===== EXTRACTED RECORDS =====

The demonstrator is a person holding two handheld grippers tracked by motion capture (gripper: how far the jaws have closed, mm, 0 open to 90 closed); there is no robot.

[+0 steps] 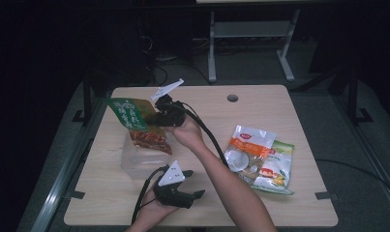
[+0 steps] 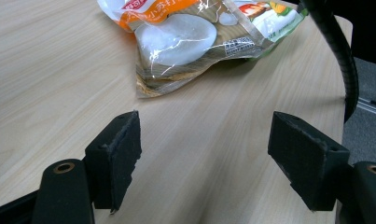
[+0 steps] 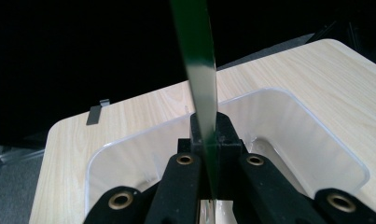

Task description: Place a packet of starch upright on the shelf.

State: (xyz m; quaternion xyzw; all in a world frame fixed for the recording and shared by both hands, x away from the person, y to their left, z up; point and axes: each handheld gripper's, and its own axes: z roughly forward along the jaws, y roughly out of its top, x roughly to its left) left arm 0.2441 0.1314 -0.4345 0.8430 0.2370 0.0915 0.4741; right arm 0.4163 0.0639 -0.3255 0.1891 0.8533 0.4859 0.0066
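The table [image 1: 299, 203] carries a clear box [image 1: 134, 164] at about 9 o'clock. Above it hangs your green snack bag [image 1: 134, 116]: light, soft and slippery, so keep the edge pinch. Your right gripper [image 1: 159, 112] clamps it; your left gripper [image 1: 196, 183] stands open, empty.

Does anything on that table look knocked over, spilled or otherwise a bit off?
Nothing is spilled or damaged. The green snack bag hangs tilted from the right gripper above the clear plastic bin, simply mid-carry. Two more snack packets lie overlapping on the table.
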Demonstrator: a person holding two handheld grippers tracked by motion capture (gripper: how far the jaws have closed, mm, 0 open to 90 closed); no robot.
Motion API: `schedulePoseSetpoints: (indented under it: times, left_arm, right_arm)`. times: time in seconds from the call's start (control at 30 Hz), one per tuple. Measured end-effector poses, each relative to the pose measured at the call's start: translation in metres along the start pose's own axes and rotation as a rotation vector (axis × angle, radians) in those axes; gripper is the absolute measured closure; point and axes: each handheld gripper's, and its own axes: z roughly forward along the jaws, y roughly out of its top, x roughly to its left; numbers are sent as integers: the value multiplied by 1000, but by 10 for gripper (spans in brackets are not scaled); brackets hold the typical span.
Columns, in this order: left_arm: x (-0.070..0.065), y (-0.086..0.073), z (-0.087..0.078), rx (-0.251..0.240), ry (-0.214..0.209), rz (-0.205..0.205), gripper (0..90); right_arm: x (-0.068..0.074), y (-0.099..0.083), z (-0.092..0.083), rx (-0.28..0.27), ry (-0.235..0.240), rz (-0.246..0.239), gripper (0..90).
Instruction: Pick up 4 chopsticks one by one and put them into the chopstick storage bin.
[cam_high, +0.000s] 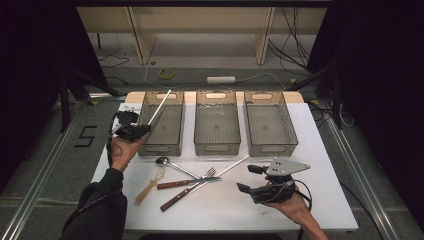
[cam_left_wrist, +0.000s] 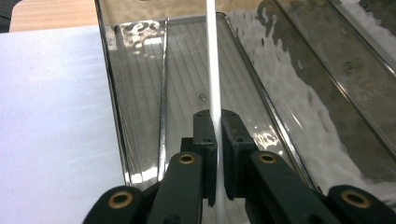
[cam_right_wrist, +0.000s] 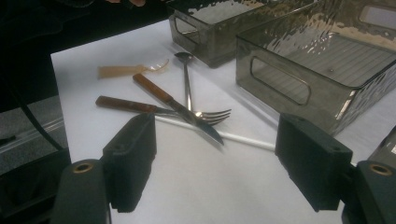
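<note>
left tool (cam_left_wrist: 215, 140) with white stick (cam_left_wrist: 212, 56) over bin (cam_left_wrist: 140, 93), cutlery (cam_high: 187, 182) nearby

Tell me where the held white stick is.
In the high view, the white stick sits clamped in the left gripper, slanting over the leftmost bin.

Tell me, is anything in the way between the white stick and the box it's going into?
Nothing visible. The left gripper is clamped on the white chopstick, which is already over the left bin; the part of the bin floor that shows beneath it is bare.
</note>
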Motion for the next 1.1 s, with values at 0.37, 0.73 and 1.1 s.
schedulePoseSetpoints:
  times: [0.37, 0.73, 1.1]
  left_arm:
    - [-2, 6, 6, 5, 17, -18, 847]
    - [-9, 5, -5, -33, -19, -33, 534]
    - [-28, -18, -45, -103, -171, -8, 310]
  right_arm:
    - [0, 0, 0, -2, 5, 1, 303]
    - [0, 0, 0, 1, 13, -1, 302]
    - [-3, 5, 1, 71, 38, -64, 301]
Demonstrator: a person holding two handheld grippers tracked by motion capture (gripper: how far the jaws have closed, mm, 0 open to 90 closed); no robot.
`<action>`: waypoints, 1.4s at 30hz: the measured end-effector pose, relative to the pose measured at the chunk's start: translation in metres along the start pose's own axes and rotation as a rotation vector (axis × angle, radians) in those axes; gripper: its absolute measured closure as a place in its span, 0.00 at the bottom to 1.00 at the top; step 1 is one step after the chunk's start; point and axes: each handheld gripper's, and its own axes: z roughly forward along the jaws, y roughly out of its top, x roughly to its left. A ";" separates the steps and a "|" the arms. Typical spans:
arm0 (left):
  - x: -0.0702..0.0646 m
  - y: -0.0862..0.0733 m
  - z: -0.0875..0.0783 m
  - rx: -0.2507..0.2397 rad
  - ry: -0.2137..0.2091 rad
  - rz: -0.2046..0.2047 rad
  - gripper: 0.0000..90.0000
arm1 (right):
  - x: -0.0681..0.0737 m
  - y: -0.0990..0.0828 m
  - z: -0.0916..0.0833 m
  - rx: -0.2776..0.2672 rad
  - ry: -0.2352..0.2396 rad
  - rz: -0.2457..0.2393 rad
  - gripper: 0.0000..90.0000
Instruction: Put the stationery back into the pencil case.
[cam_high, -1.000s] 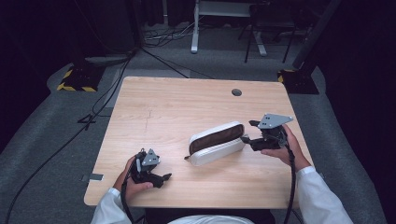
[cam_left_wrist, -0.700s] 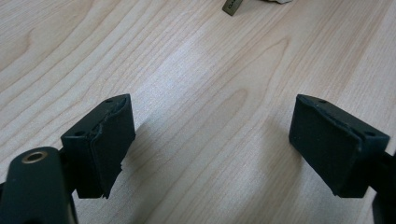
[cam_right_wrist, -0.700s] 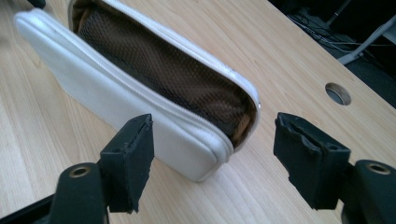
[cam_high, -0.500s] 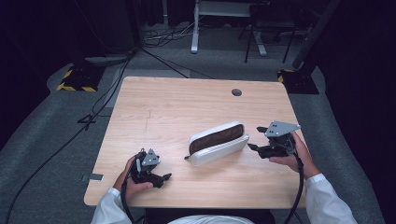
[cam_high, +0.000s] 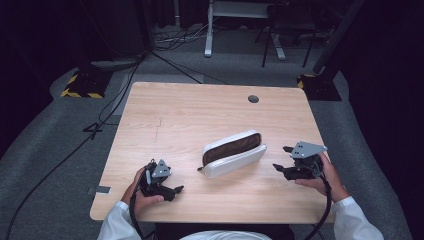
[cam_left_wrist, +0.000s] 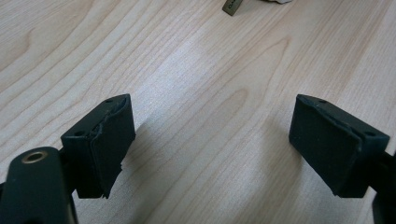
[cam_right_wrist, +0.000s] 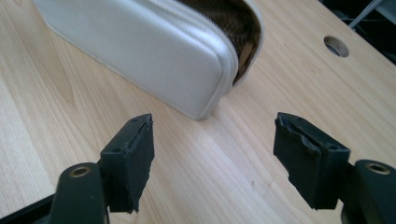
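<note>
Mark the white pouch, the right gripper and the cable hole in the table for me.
white pouch (cam_high: 235, 161), high view, on its white side panel
right gripper (cam_high: 282, 158), high view, midway between its open jaws
cable hole (cam_high: 253, 99), high view, on its dark middle

We look along our right gripper at a white zip case.

Its two black jaws stand wide apart over the light wooden table, holding nothing. The white fabric pouch with brown lining lies just beyond, unzipped, near a round cable hole.

light: table brightly lit, surroundings dark | shadows: soft under tongs | focus: near tongs slightly blurred
</note>
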 end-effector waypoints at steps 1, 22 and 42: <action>0.000 0.000 0.000 0.000 0.000 0.000 0.17 | 0.000 -0.003 0.000 0.004 0.003 0.000 0.33; 0.000 0.000 0.000 0.003 0.003 -0.004 0.16 | 0.010 -0.079 -0.004 0.052 -0.019 0.068 0.32; -0.002 -0.001 -0.001 0.001 0.013 -0.016 0.16 | 0.000 -0.138 -0.027 0.022 -0.026 0.240 0.31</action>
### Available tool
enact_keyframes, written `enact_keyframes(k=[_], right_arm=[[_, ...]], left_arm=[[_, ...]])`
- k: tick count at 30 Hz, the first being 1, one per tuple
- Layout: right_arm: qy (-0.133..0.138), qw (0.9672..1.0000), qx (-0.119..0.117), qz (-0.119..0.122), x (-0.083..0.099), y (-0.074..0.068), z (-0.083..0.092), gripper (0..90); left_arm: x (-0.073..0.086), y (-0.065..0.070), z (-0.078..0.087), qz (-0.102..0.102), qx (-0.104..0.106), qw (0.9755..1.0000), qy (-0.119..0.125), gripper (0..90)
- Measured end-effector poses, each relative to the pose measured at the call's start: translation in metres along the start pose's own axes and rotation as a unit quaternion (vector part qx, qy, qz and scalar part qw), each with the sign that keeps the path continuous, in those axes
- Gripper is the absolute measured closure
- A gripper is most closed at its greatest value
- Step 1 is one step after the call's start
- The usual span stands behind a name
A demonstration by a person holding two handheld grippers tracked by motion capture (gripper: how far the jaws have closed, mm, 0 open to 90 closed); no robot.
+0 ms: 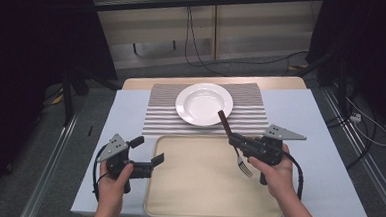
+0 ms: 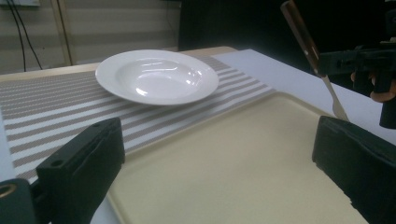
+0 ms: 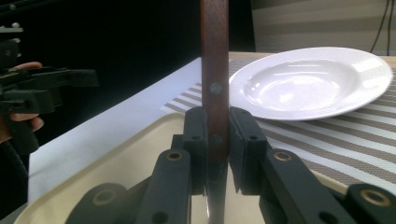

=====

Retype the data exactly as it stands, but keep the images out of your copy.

§ WRITTEN ANSWER
The demonstrator is a person holding two handheld grippers tracked by motion capture (gripper: how far the jaws have closed, mm, 0 open to 90 closed); there is no robot.

[+0 steps] 
[+0 steps] 
[+0 steps] 

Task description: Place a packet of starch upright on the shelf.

State: (xyz m; quaternion xyzw; all in a world frame fixed for the recording and shared by both hands, x away from the person, y to their left, z up; point and axes: each handheld gripper's, and its own axes: z roughly forward along the jaws, y roughly out of its top, x roughly to its left) left arm 0.2441 0.1314 -0.4345 0.8430 0.2370 0.0915 0.4741; right arm 0.4163 0.0639 -0.3255 0.1891 0.8533 0.4859 0.0066
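The table [image 1: 299, 203] carries a clear box [image 1: 134, 164] at about 9 o'clock. Above it hangs your green snack bag [image 1: 134, 116]: light, soft and slippery, so keep the edge pinch. Your right gripper [image 1: 159, 112] clamps it; your left gripper [image 1: 196, 183] stands open, empty.

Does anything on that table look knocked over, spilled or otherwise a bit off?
Nothing is spilled or damaged. The green snack bag hangs tilted from the right gripper above the clear plastic bin, simply mid-carry. Two more snack packets lie overlapping on the table.
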Demonstrator: a person holding two handheld grippers tracked by motion capture (gripper: how far the jaws have closed, mm, 0 open to 90 closed); no robot.
Motion API: `schedulePoseSetpoints: (indented under it: times, left_arm, right_arm)`. times: time in seconds from the call's start (control at 30 Hz), one per tuple. Measured end-effector poses, each relative to the pose measured at the call's start: translation in metres along the start pose's own axes and rotation as a rotation vector (axis × angle, radians) in those axes; gripper is the absolute measured closure; point and axes: each handheld gripper's, and its own axes: z roughly forward along the jaws, y roughly out of its top, x roughly to its left; numbers are sent as integers: the value multiplied by 1000, but by 10 for gripper (spans in brackets are not scaled); brackets hold the typical span.
Columns, in this order: left_arm: x (-0.070..0.065), y (-0.086..0.073), z (-0.087..0.078), rx (-0.251..0.240), ry (-0.214..0.209), rz (-0.205..0.205), gripper (0..90); right_arm: x (-0.068..0.074), y (-0.099..0.083), z (-0.092..0.083), rx (-0.28..0.27), ry (-0.235..0.240), rz (-0.246..0.239), gripper (0..90).
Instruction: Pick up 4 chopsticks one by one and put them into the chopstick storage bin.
[cam_high, +0.000s] 
[cam_left_wrist, +0.000s] 
[cam_right_wrist, +0.000s] 
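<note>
left tool (cam_left_wrist: 215, 140) with white stick (cam_left_wrist: 212, 56) over bin (cam_left_wrist: 140, 93), cutlery (cam_high: 187, 182) nearby

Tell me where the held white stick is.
In the high view, the white stick sits clamped in the left gripper, slanting over the leftmost bin.

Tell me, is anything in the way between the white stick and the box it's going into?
Nothing visible. The left gripper is clamped on the white chopstick, which is already over the left bin; the part of the bin floor that shows beneath it is bare.
</note>
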Motion for the next 1.1 s, with values at 0.37, 0.73 and 1.1 s.
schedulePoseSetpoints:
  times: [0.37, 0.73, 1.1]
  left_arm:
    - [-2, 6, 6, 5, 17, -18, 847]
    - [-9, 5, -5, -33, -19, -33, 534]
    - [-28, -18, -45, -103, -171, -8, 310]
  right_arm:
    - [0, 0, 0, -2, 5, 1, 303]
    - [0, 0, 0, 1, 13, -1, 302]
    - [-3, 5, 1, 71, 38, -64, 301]
Demonstrator: a person holding two handheld grippers tracked by motion capture (gripper: how far the jaws have closed, mm, 0 open to 90 closed); no robot.
`<action>`: waypoints, 1.4s at 30hz: the measured end-effector pose, relative to the pose measured at the chunk's start: translation in metres along the start pose's own axes and rotation as a rotation vector (axis × angle, radians) in those axes; gripper: its absolute measured closure as a place in its span, 0.00 at the bottom to 1.00 at the top; step 1 is one step after the chunk's start; point and axes: each handheld gripper's, and its own axes: z roughly forward along the jaws, y roughly out of its top, x roughly to its left. A ";" separates the steps and a "|" the arms. Typical spans:
arm0 (left):
  - x: -0.0702..0.0646 m
  - y: -0.0862..0.0733 m
  - z: -0.0875..0.0783 m
  - rx: -0.2507..0.2397 rad
  - ry: -0.2137..0.2091 rad
  - rz: -0.2046..0.2047 rad
  - gripper: 0.0000..90.0000
arm1 (right):
  - x: -0.0681..0.0737 m
  - y: -0.0990..0.0828 m
  - z: -0.0916..0.0833 m
  - rx: -0.2776..0.2672 rad
  - ry: -0.2352..0.2396 rad
  - rz: -0.2457..0.2393 rad
  - gripper: 0.0000..90.0000
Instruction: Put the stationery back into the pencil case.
[cam_high, -1.000s] 
[cam_left_wrist, -0.700s] 
[cam_right_wrist, -0.700s] 
[cam_high, -0.500s] 
[cam_high, +0.000s] 
[cam_left_wrist, +0.000s] 
[cam_right_wrist, +0.000s] 
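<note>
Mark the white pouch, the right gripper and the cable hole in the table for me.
white pouch (cam_high: 235, 161), high view, on its white side panel
right gripper (cam_high: 282, 158), high view, midway between its open jaws
cable hole (cam_high: 253, 99), high view, on its dark middle

We look along our right gripper at a white zip case.

Its two black jaws stand wide apart over the light wooden table, holding nothing. The white fabric pouch with brown lining lies just beyond, unzipped, near a round cable hole.

light: table brightly lit, surroundings dark | shadows: soft under tongs | focus: near tongs slightly blurred
</note>
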 end-effector waypoints at steps 1, 22 and 42: <action>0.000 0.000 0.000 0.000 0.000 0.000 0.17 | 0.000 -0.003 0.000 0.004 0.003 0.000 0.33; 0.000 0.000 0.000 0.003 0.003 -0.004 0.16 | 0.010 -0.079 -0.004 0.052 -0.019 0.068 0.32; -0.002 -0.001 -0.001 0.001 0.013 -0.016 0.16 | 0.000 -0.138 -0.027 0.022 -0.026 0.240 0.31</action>
### Available tool
enact_keyframes, written `enact_keyframes(k=[_], right_arm=[[_, ...]], left_arm=[[_, ...]])`
- k: tick count at 30 Hz, the first being 1, one per tuple
- Layout: right_arm: qy (-0.133..0.138), qw (0.9672..1.0000), qx (-0.119..0.117), qz (-0.119..0.122), x (-0.083..0.099), y (-0.074..0.068), z (-0.083..0.092), gripper (0..90); left_arm: x (-0.073..0.086), y (-0.065..0.070), z (-0.078..0.087), qz (-0.102..0.102), qx (-0.104..0.106), qw (0.9755..1.0000), qy (-0.119..0.125), gripper (0..90)
- Measured end-effector poses, each relative to the pose measured at the call's start: translation in metres along the start pose's own axes and rotation as a unit quaternion (vector part qx, qy, qz and scalar part qw), each with the sign that keeps the path continuous, in those axes
- Gripper is the absolute measured closure
- A gripper is most closed at its greatest value
- Step 1 is one step after the call's start
- The usual span stands behind a name
A demonstration by a person holding two handheld grippers tracked by motion capture (gripper: how far the jaws have closed, mm, 0 open to 90 closed); no robot.
+0 ms: 
+0 ms: 
+0 ms: 

The output contains the complete answer to the exercise.